- Task brief
Copy out each line of the material below with no changes.

- Information shown
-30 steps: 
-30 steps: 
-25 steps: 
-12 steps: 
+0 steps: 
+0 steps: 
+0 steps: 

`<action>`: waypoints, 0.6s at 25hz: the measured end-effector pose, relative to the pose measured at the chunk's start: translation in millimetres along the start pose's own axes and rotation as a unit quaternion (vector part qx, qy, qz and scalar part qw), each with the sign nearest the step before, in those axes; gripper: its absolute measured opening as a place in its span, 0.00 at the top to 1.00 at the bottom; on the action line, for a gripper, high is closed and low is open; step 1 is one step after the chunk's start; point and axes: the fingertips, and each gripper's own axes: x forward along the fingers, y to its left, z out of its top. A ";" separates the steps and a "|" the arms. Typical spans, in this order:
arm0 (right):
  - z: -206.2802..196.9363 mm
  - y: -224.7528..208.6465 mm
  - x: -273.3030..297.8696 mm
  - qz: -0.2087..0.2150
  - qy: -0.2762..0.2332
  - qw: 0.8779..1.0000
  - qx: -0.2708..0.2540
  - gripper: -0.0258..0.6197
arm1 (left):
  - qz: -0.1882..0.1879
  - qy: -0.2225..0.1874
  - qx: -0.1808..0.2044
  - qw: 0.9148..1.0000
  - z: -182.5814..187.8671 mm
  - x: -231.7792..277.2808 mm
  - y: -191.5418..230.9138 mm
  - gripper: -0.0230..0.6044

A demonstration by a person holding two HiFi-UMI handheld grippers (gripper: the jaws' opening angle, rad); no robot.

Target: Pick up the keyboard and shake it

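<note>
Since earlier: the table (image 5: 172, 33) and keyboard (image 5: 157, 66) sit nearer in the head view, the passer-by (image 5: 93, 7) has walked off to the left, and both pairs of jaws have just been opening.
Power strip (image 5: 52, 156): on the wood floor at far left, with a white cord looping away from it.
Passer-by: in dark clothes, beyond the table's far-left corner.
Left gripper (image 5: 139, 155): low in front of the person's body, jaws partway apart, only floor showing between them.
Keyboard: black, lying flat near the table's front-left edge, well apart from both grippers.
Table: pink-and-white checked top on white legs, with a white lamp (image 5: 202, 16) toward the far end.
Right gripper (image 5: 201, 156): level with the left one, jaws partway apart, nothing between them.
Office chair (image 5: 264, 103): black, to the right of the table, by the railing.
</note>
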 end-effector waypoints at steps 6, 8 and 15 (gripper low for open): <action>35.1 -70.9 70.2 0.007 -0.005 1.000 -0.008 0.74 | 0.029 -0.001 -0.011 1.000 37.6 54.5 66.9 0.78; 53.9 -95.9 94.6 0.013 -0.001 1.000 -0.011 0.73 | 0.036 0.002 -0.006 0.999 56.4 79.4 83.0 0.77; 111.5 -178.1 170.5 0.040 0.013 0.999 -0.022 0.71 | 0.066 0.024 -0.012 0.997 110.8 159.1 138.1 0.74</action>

- Your solution
-30 steps: 
-30 steps: 
-25 steps: 
-12 steps: 
+0 steps: 
+0 steps: 
+0 steps: 

`<action>`: waypoints, 0.6s at 25hz: the measured end-effector pose, relative to the pose measured at the chunk's start: translation in millimetres along the start pose's own axes and rotation as a unit quaternion (vector part qx, qy, qz and scalar part qw), each with the sign nearest the step before, in those axes; gripper: its absolute measured opening as a place in its span, 0.00 at the top to 1.00 at the bottom; on the action line, for a gripper, high is closed and low is open; step 1 is one step after the chunk's start; point and axes: the fingertips, and each gripper's own axes: x forward along the fingers, y to its left, z out of its top. A ";" separates the steps and a "|" the arms. Typical spans, in this order:
arm0 (right):
  - z: -206.2802..196.9363 mm
  - y: -224.7528..208.6465 mm
  - x: -273.3030..297.8696 mm
  - qz: -0.2087..0.2150
  - qy: -0.2762..0.2332
  - qw: 0.8779..1.0000
  - qx: -0.2708..0.2540
  - gripper: -0.0258..0.6197
arm1 (left):
  - qz: -0.1882..0.1879
  - qy: -0.2225..0.1874
  - qx: -0.1808..0.2044
  - qw: 0.9148..1.0000
  - z: -182.5814..187.8671 mm
  - x: -231.7792..277.2808 mm
  - y: -191.5418..230.9138 mm
  - gripper: -0.0230..0.6044

A demonstration by a person holding two HiFi-UMI handheld grippers (gripper: the jaws' opening angle, rad); no robot.

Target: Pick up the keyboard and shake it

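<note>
Since earlier: the table (image 5: 172, 33) and keyboard (image 5: 157, 66) sit nearer in the head view, the passer-by (image 5: 93, 7) has walked off to the left, and both pairs of jaws have just been opening.
Power strip (image 5: 52, 156): on the wood floor at far left, with a white cord looping away from it.
Passer-by: in dark clothes, beyond the table's far-left corner.
Left gripper (image 5: 139, 155): low in front of the person's body, jaws partway apart, only floor showing between them.
Keyboard: black, lying flat near the table's front-left edge, well apart from both grippers.
Table: pink-and-white checked top on white legs, with a white lamp (image 5: 202, 16) toward the far end.
Right gripper (image 5: 201, 156): level with the left one, jaws partway apart, nothing between them.
Office chair (image 5: 264, 103): black, to the right of the table, by the railing.
</note>
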 end-effector waypoints at steps 6, 8 and 15 (gripper low for open): <action>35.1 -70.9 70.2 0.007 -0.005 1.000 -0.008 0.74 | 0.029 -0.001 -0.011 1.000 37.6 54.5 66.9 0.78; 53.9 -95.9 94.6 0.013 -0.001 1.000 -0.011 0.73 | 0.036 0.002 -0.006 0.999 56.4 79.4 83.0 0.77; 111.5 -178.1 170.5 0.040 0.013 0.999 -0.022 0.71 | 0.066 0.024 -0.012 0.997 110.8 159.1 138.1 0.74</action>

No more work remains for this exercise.